▶ _TASK GOAL_: Reproduce all of the data exactly. Images are not to appear in the reply.
►
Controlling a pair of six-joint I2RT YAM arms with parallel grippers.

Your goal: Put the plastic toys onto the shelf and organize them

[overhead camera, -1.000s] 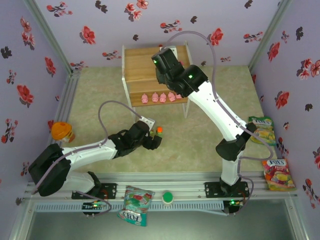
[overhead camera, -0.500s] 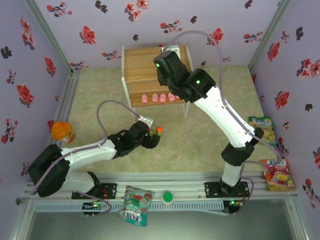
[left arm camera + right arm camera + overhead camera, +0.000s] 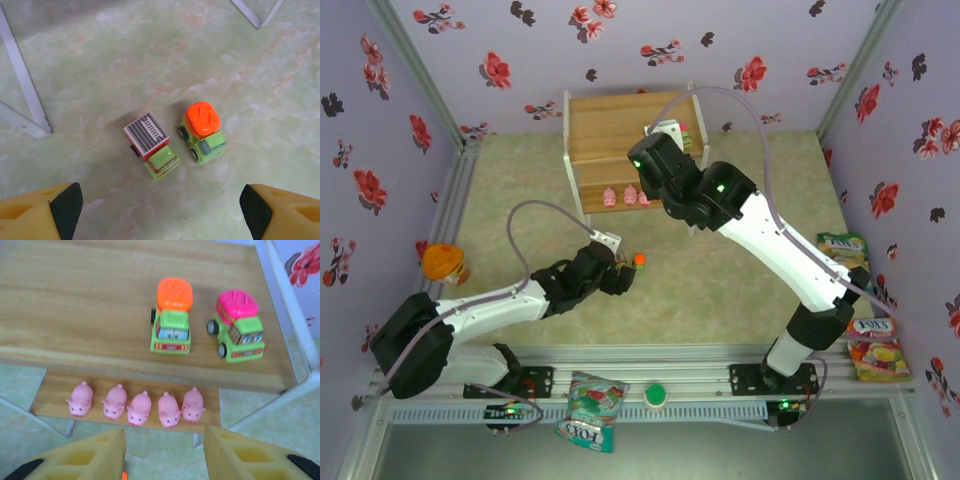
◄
▶ _ANSWER FOR THIS EXERCISE_:
Controlling a pair of six-joint I2RT YAM arms with parallel grippers.

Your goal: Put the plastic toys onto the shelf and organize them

[overhead camera, -1.000s] 
[overhead camera, -0.500s] 
[left arm camera + right arm camera + overhead camera, +0.000s] 

Above is the complete output.